The department also claims the gruesome-ad campaign will dissuade teens from taking up smoking to begin with.  But retail stores wouldn’t be the place to post the ads, then – since the shops aren’t permitted to sell to minors in any case (nor would TV: if it were teenagers who were watching baseball games, there wouldn’t be so many Viagra ads).

We might think that resorting to a signage campaign like this is a cover-up for inactivity, but it isn’t:  the health department already runs a vigorous program of smoking-cessation activities , which can include nicotine-replacement therapies.

No, the new gruesome-poster initiative isn’t about health; it’s closer to religion.  The images of smoking-induced damage are iconography.

Frank Furedi calls this sort of thing secular moral entrepreneurship.

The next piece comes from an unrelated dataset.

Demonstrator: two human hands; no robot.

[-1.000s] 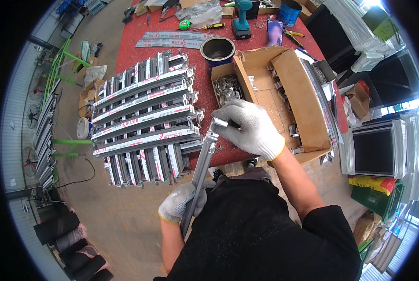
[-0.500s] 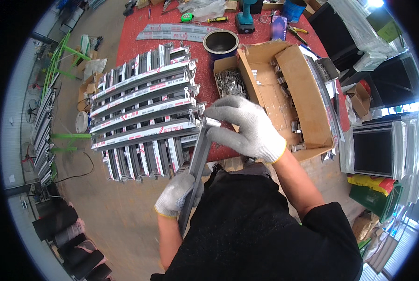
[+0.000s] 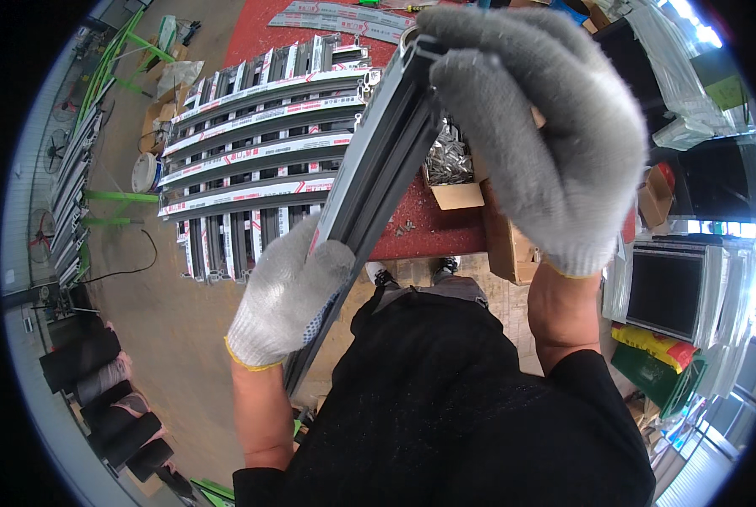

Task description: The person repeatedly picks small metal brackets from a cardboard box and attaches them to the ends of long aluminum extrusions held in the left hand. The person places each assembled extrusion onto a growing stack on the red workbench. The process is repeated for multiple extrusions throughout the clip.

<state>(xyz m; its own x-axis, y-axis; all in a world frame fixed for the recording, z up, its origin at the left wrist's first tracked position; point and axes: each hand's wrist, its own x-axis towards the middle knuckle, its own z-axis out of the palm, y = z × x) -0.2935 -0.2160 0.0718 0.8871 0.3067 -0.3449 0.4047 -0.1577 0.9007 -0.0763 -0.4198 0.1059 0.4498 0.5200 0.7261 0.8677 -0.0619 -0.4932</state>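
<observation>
Right hand in grey-white knitted glove point(image 3: 564, 127): rising to the upper right of the frame, looming much larger.
Long grey grooved profile point(image 3: 382, 152): lifting with it, its upper end now reaching the top centre and appearing bigger.
Left hand in grey-white dotted glove point(image 3: 285, 291): moving up and leftward, to just left of centre.
Large brown cardboard box point(image 3: 505, 245): disappearing mostly behind the right hand.
Stack of grey, white-labelled profiles point(image 3: 260, 156): shifting upward in the frame.
Black-and-white shoe point(image 3: 378, 273): showing more fully near the centre.
</observation>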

The iconography of the religion of risk avoidance is meant to remind sinners – people who eat the wrong foods, don’t exercise enough, have sex without condoms, fail to take medication for our depression, or smoke cigarettes — that it might be rigorous to follow the True Faith of Health, but it’s worth it.  “Look at how others have suffered in order to learn what you now know,” they say.  “How can you go on with your nasty ways when you’ve got a chance to save yourself?”

The city’s new health commissioner, Dr. Thomas Farley, is apparently as ardent as Frieden about browbeating and hectoring people who fail to comply with health guidelines.  The television advertising and the signage isn’t meant to make the population healthier – its job is to remind us how to behave, and the consequences of impropriety.